John Manke is an active former Bay View resident who is involved in numerous neighborhood organizations, including the Bay View Historical Society, the Humboldt Park Fourth of July Association and the Shore Shore Farmers Market.
He believes Bay View has a fine tradition in its past that we do not want to lose in the future.
Kashube Park is located in the northern portion of Jones Island on S. Carferry Dr. near the old carferry
building close to the sewage treatment plant. It consists of one tree, one picnic table and one wastebasket.
It is the size of your average front room.
Jones Island once held the natural harbor entrance to Milwaukee. Horace Chase and Mr. Clyborn had a
receiving warehouse at the harbor entrance for any ships that came to Milwaukee. Mr. Wilcox was the one
who supplied most of the incoming ships with lumber to burn as fuel on the ships.

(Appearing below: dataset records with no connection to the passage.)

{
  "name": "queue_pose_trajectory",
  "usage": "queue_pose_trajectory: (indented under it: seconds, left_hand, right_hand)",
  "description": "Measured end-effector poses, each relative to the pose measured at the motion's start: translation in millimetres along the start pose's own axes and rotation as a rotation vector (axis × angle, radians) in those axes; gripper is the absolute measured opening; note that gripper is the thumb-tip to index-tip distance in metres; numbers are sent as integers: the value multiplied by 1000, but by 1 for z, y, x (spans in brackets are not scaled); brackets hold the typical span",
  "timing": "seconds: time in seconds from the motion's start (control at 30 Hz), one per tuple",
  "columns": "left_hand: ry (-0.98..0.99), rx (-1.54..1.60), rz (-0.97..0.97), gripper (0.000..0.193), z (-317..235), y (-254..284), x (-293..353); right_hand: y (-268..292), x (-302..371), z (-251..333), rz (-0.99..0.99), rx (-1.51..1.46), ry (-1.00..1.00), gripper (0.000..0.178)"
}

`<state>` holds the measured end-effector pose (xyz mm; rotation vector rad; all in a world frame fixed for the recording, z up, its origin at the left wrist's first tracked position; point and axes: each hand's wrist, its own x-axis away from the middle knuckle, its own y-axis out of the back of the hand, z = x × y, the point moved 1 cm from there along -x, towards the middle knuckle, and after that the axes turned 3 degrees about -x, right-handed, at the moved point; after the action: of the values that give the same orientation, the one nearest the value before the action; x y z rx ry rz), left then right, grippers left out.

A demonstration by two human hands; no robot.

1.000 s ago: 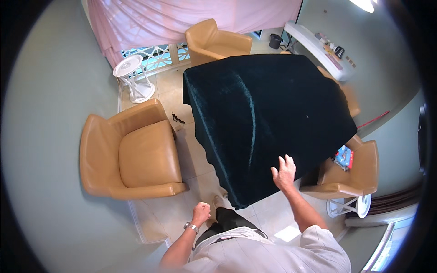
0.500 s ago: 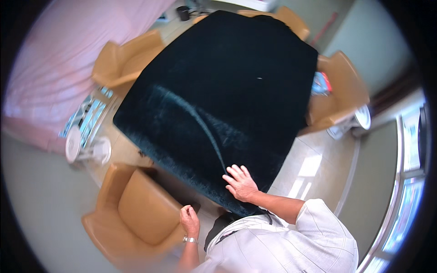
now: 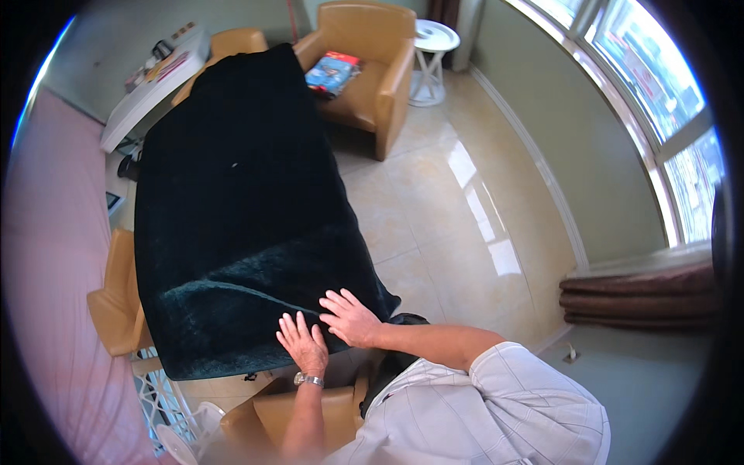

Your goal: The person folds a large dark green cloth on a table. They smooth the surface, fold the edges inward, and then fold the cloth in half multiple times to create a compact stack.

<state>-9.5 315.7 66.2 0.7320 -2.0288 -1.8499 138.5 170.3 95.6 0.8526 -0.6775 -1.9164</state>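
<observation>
A dark green-black velvety cloth (image 3: 240,194) covers the table and hangs at its edges. My left hand (image 3: 304,345), with a metal-band watch (image 3: 308,379) on its wrist, lies with spread fingers at the cloth's near edge. Just right of it, my right hand (image 3: 351,318) rests on the cloth near the right corner, fingers apart. Neither hand holds anything. A lighter streak in the pile (image 3: 232,287) curves from the left toward my fingers. Farther up the cloth is a small pale speck (image 3: 235,164), too small to name.
Tan armchairs stand around the table: one far right (image 3: 364,62) bearing a blue-and-red package (image 3: 333,74), one left (image 3: 116,298), one close before me (image 3: 302,415). A white side table (image 3: 434,37) stands beyond. Pink drapery (image 3: 62,271) hangs left; windows and a brown curtain (image 3: 639,298) are right.
My view has swung to the right. My left hand has come up from beside the chair onto the cloth, its fingers now spread. My right hand stays on the cloth.
</observation>
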Motion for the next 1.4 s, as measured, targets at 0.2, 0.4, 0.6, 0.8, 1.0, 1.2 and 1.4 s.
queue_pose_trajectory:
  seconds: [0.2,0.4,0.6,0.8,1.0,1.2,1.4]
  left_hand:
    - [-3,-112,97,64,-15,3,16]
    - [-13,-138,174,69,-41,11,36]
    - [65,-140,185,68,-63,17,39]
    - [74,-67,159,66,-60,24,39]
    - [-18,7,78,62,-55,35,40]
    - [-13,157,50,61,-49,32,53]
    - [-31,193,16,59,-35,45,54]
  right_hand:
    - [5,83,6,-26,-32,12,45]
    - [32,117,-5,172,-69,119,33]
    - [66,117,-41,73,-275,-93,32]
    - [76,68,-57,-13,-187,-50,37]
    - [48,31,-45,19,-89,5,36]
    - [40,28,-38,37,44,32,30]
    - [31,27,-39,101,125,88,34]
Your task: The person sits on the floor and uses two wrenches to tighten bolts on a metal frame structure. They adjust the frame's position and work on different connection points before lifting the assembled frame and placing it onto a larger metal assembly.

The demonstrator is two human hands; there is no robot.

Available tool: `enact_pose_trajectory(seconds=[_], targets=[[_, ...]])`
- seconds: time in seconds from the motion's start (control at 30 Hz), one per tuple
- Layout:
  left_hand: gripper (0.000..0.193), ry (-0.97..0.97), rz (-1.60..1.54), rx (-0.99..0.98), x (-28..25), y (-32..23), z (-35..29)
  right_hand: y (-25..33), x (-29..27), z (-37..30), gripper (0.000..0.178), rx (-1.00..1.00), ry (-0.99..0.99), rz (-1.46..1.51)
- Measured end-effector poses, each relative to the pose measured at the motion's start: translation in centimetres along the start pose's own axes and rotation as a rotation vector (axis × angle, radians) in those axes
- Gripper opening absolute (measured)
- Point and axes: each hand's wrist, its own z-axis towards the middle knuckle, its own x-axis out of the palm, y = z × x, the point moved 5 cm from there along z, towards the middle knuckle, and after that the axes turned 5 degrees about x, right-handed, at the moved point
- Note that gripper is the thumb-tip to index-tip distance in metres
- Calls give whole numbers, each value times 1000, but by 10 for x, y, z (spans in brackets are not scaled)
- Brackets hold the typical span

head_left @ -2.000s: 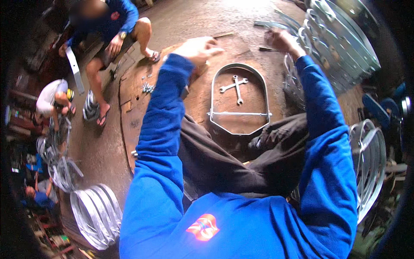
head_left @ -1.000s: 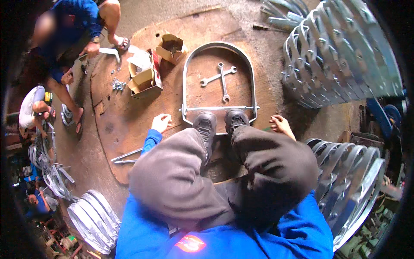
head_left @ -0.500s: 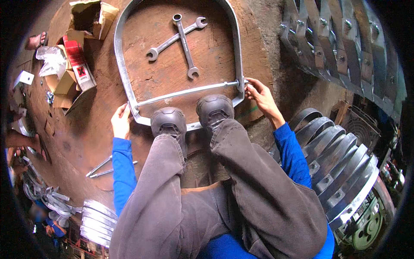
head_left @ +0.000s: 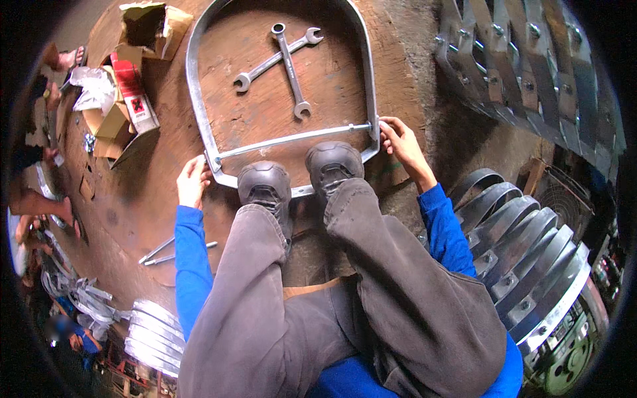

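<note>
A U-shaped metal band (head_left: pixel 193 73) lies on the brown board, its crosswise end near me. A long metal rod (head_left: pixel 292 138) spans it from side to side, with a nut near its right end. My right hand (head_left: pixel 406 151) is closed, thumb and fingers pinching the rod's end outside the band. My left hand (head_left: pixel 192 182) is closed at the left corner, fingertips against the band's outer side; what they pinch is hidden. My dark shoes (head_left: pixel 265 182) rest against the band's near bar. Two crossed wrenches, a double open-ended wrench (head_left: pixel 265 66) and a combination wrench (head_left: pixel 290 73), lie inside it.
Torn cardboard boxes (head_left: pixel 149 30) and a red-and-white carton (head_left: pixel 135 96) lie at the left. Two loose rods (head_left: pixel 176 257) are beside my left forearm. Stacked metal bands (head_left: pixel 531 245) and bolted metal plates (head_left: pixel 524 60) stand at the right. Other people's bare feet (head_left: pixel 66 60) show at far left.
The whole view has shifted a little, so the band and wrenches appear slightly further right. Both hands stay at the band's sides. At far left another person's arms and legs show more.
</note>
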Motion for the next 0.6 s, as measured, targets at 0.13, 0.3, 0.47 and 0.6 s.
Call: enact_pose_trajectory(seconds=[0.13,0.3,0.47,0.6], targets=[[33,-10,68,139,10,2,5,-20,-11,13,35,-44,-111,-163],[24,-31,-162,199,11,17,5,-9,-5,21,62,-14,-224,-462],[25,-80,-149,222,6,28,10,-4,-2,9,48,14,-168,-279],[27,-38,-131,195,14,23,5,-1,-2,-2,31,-36,-29,-138]])
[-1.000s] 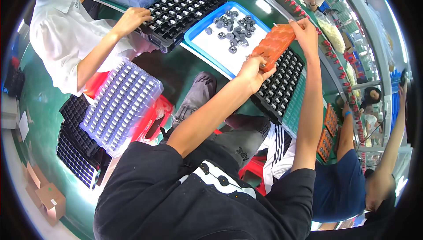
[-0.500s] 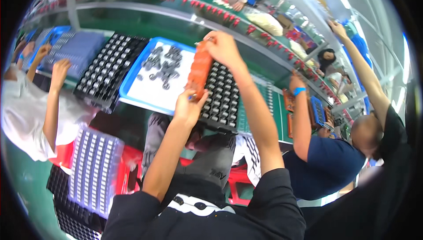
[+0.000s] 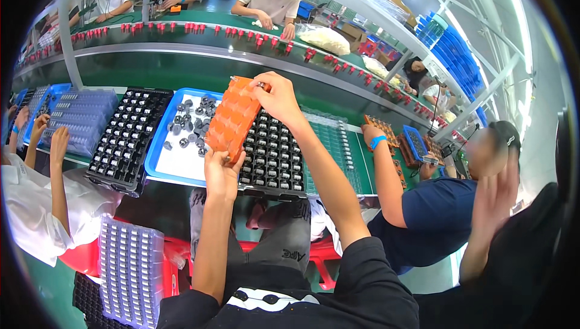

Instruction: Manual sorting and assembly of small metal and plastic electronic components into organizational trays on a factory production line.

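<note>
My two hands hold an orange, many-celled moulded block (image 3: 234,116) up at a slant over the worktable. My right hand (image 3: 279,98) is closed on its upper right corner. My left hand (image 3: 222,175) grips its lower end, fingers and thumb around the edge. The blue-rimmed tray (image 3: 156,151) lies behind and to the left of the block, with loose small dark round parts (image 3: 192,125) on its white bottom. Just right of the block, partly covered by it, a black tray (image 3: 272,191) holds rows of small silver-and-black cylinders.
Another filled black tray (image 3: 130,132) and clear plastic trays (image 3: 81,114) lie to the left, by a person in white (image 3: 36,202). A person in navy (image 3: 432,217) works at right beside orange blocks (image 3: 380,126). A stack of filled trays (image 3: 132,262) stands low left.
The orange block has moved left in the picture and tilted so its broad face shows. Both hands have kept hold of it. The view has shifted, and a blurred hand now shows at right.
</note>
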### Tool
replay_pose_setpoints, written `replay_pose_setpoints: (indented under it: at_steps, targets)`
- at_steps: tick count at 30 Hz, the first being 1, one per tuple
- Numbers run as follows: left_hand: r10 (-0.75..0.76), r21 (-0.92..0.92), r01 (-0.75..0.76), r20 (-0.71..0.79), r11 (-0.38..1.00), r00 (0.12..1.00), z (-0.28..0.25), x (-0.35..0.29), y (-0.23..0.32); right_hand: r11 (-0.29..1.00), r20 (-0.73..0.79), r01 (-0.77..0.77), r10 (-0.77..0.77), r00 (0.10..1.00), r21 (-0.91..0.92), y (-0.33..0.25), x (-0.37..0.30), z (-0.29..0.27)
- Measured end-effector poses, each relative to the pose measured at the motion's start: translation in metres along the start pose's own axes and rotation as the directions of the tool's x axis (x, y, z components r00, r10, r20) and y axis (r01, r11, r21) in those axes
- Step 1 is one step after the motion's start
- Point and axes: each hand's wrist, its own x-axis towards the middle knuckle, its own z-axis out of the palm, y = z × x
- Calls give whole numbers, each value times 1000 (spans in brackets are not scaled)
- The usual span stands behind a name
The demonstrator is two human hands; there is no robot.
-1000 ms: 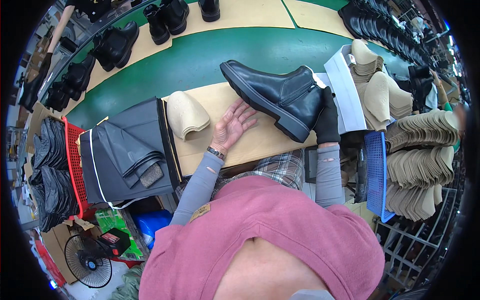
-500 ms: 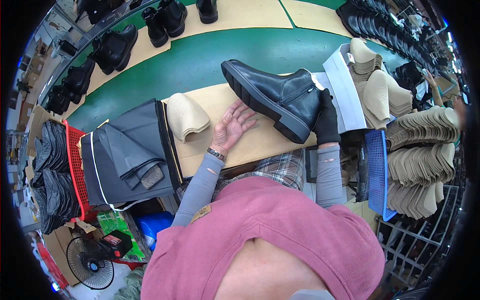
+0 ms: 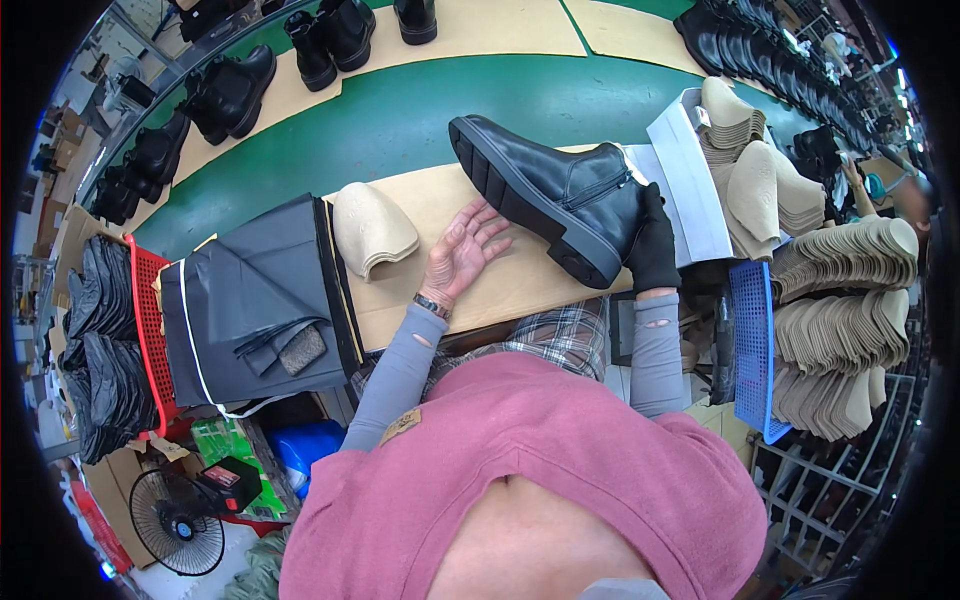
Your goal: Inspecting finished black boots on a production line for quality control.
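A black ankle boot (image 3: 560, 195) with a side zip and thick sole is tilted above the cardboard-covered bench in front of me. My right hand (image 3: 655, 240), in a black glove, grips it at the shaft and heel end. My left hand (image 3: 462, 252) is bare, palm up with fingers spread, beside the boot's sole and holding nothing. To its left a short stack of curved beige card inserts (image 3: 372, 228) lies on the cardboard sheet (image 3: 400, 300). A pile of black wrapping sheets (image 3: 250, 290), strapped with a white band, sits farther left.
An open white box (image 3: 690, 180) and more beige inserts (image 3: 755, 190) stand at the right, above a blue basket (image 3: 755, 350) of inserts. A red basket (image 3: 152, 330) is at left. Black boots (image 3: 230, 95) line the far green conveyor (image 3: 400, 110). A fan (image 3: 178, 522) stands low left.
The boot has shifted very slightly to the right in my right hand. My left hand stays nearly still, palm up. At the far right, a co-worker's arm has moved.
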Motion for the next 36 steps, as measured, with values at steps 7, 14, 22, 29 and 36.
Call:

When the new harbor
entrance was created where it is now, Chase's entrance became clogged with sand as a result. Thus ended
the great natural harbor system in Bay View. Captain Jones built a shipyard on Jones Island but gave up
after frequent storms wiped out his business.
In what is now Poland, on the peninsula of Hel, near Danzig ( now Gedansk), a large community of Kashubes had their homes. They were neither German nor Polish, but spoke in a dialect that was close to
Polish. On one part of the peninsula of Hel were Lutherans and the other side had mostly Catholic people.
One day the German government decided to draft some of the Kashubes into the German army. These people were fiercely independent and did not acknowledge any goverment. They just wanted to live their lives in peace. These people were great fishermen and great builders. Close to the end of the 19th century,
the people in revolt to the German government checked out sites in America where they could find their freedom from government interference. The area of Jones Island was perfect for them. The climate was the same as in Europe and the land was very similar to their old home. The shifting sand bars were no problem to these people. They built their houses on stilts and had animals stay under their houses. They added soil to the land to strenghen it. These same people built two churches in Milwaukee. St. Stanilaus
Roman Catholic Church and St. Hedwig's Roman Catholic Church. These people could build in places where
everybody else failed. When they built basements in Bay View, the walls were sometime 1 1/2 feet thick.
They established a great fishing community on Jones Island.
Law and order was one thing that they did not acknowledge. The Milwaukee Police Department was afraid to arrest any Kashube on Jones Island. They waited until they left the island to arrest them. If you got into
an argument with a man on the island, he frequently had several friends and/or relatives to support him. Although they could have placed claims on their land to make it their own, they were too stubborn to do this
since they had no love for any government. When Theo Otjen was Rolling Mill Attorney and Village of Bay View Attorney, he had the people sign documents that would prevent them from filing any claims on their land and would eventually cause them to lose their land in the future.
When the Bay View Rolling Mill was built, Jones Island became a penisula. Some of the Kashubes worked in the rolling mill. St. Stanilaus Roman Catholic Church was the starting point for the strikers in 1886, when
the state militia fired upon the strikers in Bay View. The Kosciuszko Guards were a part of the state militia.
When these soldiers came back after the incident in 1886, they were shunned by fellow Polish members of
St. Stanilaus Church. The priests did not want to give these men communion. Their stores were no longer visited by their fellow Polish friends.
The children of the Kashubes had to ride in a boat to go to school in the early years. After a while a school
was built on Jones Island for them. Life was hard for these people, but they were hardy and could adjust to adversity. Kashube Park is all that is left to remind us of them and their existence.
Fast forward to today. Due to lack of funding, many of our parks are deteriorating in front of us. The blame is not the park workers, but rather due to cuts in their staffing ability. Our city fathers wanted us to
have parks as a legacy to our citizens. If you look at the old pictures of our parks you can see the difference
good care can make in their appearance. I am hoping that the lack of funding does not make any more parks to be the size of Kashube Park. It might be a good idea to create a new Kashube Park near the Lake
Express Car Ferry. The old park is too small to use and also too hard to locate. Please contact your local leaders and ask them to protect our parks. Please support the Bay View community.